- President: Mario Baccini
- Founded: 20 June 2008
- Dissolved: 15 November 2013
- Split from: The Rose for Italy
- Merged into: New Centre-Right
- Ideology: Christian Democracy Pro-Europeanism
- Political position: Centre
- National affiliation: The People of Freedom (2009-2013)

Website
- www.fdcp.it

= Federation of Christian Populars =

Italian political party

The Federation of Christian Populars (Federazione dei Cristiano Popolari, FDCP) was a short-lived Christian-democratic political party in Italy which has been a faction within The People of Freedom (PdL), a broad centre-right party led by Silvio Berlusconi, and later became part of the New Centre-Right (NCD).

The party was founded by Mario Baccini, after that he left the Rose for Italy and took part to the foundation of the PdL. The party was joined by Antonio Satta and his Sardinian Autonomist Populars, a splinter group from UDEUR. In October 2008 the FCP officially decided to merge into the PdL. In October 2012 the balance of accounts of the PdL showed that the Christian Populars had received €40,000 of financial support from the mother-party.
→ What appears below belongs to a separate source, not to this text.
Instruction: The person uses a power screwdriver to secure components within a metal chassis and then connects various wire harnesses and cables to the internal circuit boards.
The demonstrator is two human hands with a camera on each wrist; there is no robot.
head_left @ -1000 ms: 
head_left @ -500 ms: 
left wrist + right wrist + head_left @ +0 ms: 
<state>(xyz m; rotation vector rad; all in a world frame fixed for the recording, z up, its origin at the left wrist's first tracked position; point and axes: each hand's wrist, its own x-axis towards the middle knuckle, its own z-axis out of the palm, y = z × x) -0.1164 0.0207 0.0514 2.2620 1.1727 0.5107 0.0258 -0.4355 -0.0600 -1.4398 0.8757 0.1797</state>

In August 2009 Satta launched the Christian Popular Union, which joined the Union of the Centre (UdC) instead.

In November 2013 the Christian Populars left the PdL and joined the newly formed New Centre-Right.

==Leadership==
- President: Mario Baccini (2008–2009)
  - Vice President: Antonio Satta (2008–2009), Fabio Desideri (2008–2009)
- Coordinator: Fabio Rastelli (2008–2009)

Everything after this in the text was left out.